Searching for Happiness?

 

Let’s Play

“I’ve learned from experience that happiness is an acquired skill. Children are one of the greatest lessons in happiness, constantly challenging us to enjoy the moment, as the next one will not be the same.”

Marianne Williamson

          In a world like ours, happiness, or my favorite flavor of it—contentment—requires some work. I find the most vexing problem disturbing my contentment involves technology. It’s the very thing that is supposed to make our lives easier, and yet everything from robocalls, to telephone menus, to “please hold for the next available operator” followed by a long string of bad music interrupted periodically by announcements and ads, make my life more difficult. So, spending a day, or even an hour trying to do something that should have taken a simple phone call is enough to tie my gut in knots for hours. I wonder if you feel the same way.
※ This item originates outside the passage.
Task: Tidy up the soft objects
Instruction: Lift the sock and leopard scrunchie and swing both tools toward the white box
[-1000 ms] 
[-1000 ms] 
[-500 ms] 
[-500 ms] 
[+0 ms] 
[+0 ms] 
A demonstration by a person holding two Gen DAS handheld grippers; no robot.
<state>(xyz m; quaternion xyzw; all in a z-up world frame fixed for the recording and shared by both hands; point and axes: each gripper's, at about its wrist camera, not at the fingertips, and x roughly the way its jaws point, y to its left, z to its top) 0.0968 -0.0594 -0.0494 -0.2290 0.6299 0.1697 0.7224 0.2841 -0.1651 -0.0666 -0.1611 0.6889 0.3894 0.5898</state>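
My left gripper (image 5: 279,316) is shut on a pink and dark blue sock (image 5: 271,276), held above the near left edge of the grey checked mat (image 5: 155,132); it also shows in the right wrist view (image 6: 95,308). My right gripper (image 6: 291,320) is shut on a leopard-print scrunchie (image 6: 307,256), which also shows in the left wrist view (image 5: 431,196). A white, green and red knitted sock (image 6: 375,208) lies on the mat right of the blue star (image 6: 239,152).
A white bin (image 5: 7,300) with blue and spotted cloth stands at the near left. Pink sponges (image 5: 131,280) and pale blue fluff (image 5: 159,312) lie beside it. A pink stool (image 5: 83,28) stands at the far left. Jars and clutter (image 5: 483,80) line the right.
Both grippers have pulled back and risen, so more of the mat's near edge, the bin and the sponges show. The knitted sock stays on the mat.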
          What Marianne Williamson said in the quote above is true—children are our best teachers—both about technology and about how to live in the moment. My across-the-street-neighbors, Stan and Marcia, are having major landscaping done to their yard—huge mounds of dirt and gravel, lots of broken up concrete, a couple of bobcat dozers parked in the front yard, and periodically, even a cement mixer churning away. Their grandsons, ages 6 and 2, delight in watching the men who operate the machines at work and have brought out their toy trucks and hauled gravel, and shoveled dirt, and stacked concrete. They derive immense joy from simply sitting in the cab of a dump truck—Nirvana! When children play—which is their job to do—they are completely in the moment. Play is their reality; they become the workmen operating heavy machinery.
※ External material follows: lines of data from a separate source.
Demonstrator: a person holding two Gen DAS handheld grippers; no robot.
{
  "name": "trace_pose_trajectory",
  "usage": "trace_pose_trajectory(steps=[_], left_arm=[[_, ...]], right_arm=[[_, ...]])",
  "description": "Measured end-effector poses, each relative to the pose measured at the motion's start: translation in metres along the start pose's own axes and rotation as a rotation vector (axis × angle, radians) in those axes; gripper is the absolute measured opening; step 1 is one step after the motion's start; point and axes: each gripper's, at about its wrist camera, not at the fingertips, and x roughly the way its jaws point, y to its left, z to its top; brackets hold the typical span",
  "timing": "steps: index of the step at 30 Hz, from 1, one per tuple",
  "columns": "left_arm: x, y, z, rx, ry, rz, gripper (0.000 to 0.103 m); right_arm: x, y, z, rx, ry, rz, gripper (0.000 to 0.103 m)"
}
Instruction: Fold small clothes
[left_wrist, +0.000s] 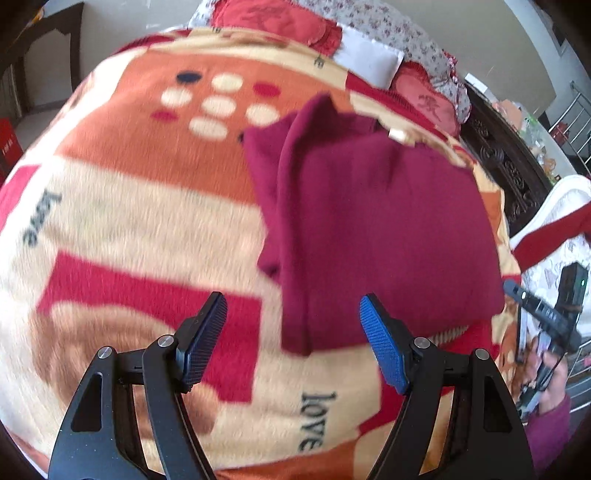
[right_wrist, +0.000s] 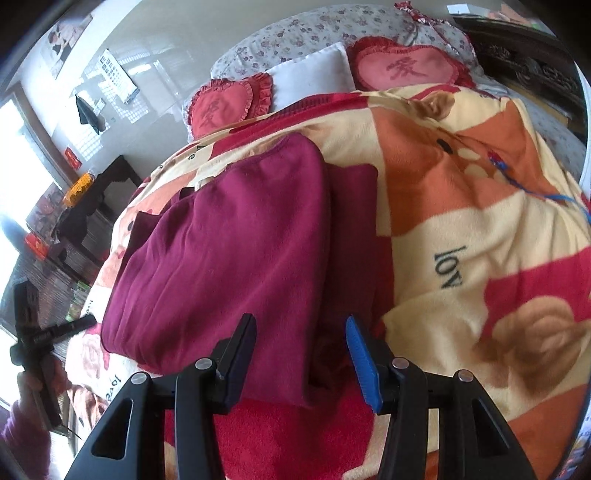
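Observation:
A dark maroon garment (left_wrist: 369, 221) (right_wrist: 229, 258) lies folded on a patterned fleece blanket (left_wrist: 129, 203) (right_wrist: 480, 221) spread over a bed. My left gripper (left_wrist: 291, 301) hovers open above the blanket, and the garment's near left corner lies below and just ahead of its fingertips. My right gripper (right_wrist: 301, 321) is open over the garment's near corner, where the folded edge lies beneath the gap with no pad pressing on it. Each view shows the other hand-held gripper at its edge (left_wrist: 546, 317) (right_wrist: 33, 332).
Two red heart cushions (right_wrist: 225, 103) (right_wrist: 402, 70), a white pillow (right_wrist: 310, 77) and a floral quilt lie at the head of the bed. Dark carved wooden furniture (left_wrist: 498, 155) stands beside the bed. A dark table (right_wrist: 103, 195) with clutter stands on the floor at the left.

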Motion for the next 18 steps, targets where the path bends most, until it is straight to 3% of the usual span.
trace_pose_trajectory(steps=[4, 6, 7, 8, 11, 16, 18], left_arm=[[0.011, 0.001, -0.009, -0.047, 0.029, -0.059, 0.075], [0.015, -0.001, -0.011, -0.051, 0.039, -0.075, 0.075], [0.017, -0.005, -0.012, -0.037, 0.046, -0.069, 0.075], [0.018, -0.008, -0.012, -0.023, 0.049, -0.060, 0.075], [0.014, -0.014, -0.014, 0.012, 0.030, -0.050, 0.075], [0.025, -0.005, -0.011, -0.033, 0.058, -0.037, 0.075], [0.025, -0.005, -0.011, -0.036, 0.056, -0.033, 0.075]], right_arm=[[0.012, -0.001, -0.004, 0.028, 0.027, 0.044, 0.048], [0.016, 0.002, -0.006, 0.023, 0.034, 0.069, 0.034], [0.014, 0.006, -0.007, -0.010, 0.027, 0.030, 0.019], [0.011, 0.008, -0.007, -0.029, 0.021, 0.016, 0.011], [-0.008, 0.002, -0.006, -0.032, -0.013, 0.019, 0.006], [0.012, -0.003, -0.017, -0.029, 0.063, -0.049, 0.006], [0.008, -0.001, -0.016, -0.031, 0.056, -0.055, 0.006]])
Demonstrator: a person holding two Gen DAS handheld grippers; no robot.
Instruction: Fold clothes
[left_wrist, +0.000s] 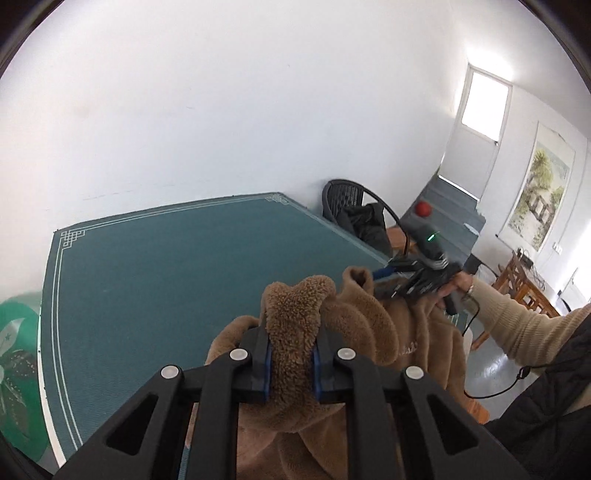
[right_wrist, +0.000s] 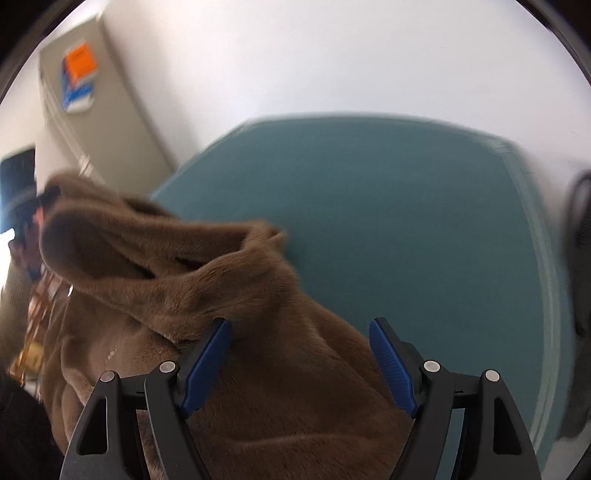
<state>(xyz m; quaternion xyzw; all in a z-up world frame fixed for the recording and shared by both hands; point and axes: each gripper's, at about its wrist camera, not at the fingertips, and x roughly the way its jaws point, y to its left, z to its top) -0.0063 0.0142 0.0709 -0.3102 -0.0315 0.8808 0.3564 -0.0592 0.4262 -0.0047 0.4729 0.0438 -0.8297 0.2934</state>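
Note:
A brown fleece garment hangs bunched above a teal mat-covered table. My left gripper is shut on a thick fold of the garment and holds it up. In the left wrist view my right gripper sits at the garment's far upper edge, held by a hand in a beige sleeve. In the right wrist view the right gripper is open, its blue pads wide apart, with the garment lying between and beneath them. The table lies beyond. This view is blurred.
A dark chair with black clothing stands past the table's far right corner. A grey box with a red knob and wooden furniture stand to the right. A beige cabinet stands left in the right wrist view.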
          For us adults, it is this “lost in the moment” experience that relieves stress and releases the “happy hormones” in our brains. The more we can do things we love enough to become lost in them, the happier we will feel. I find creativity to be that outlet. I don’t turn out masterpieces any more than the children across the street turn out skyscrapers, but I love the process. Everybody has their own form of play. Even when it looks like work—like hiking, skiing, biking—we experience it as fun. And when we have fun, we feel happy.

          I know life is serious business, and that we are busy adults, and that some of us can’t play all day and yada-yada-yada—but if we want to increase our happiness factor, we must make time for play. We must have opportunities to lose ourselves in creative imagination—to enter fully into our own pretend world. The child within each of us still needs to frolic. The adult we are depends on that child within for happiness. The weekend is coming up—let’s make a playdate.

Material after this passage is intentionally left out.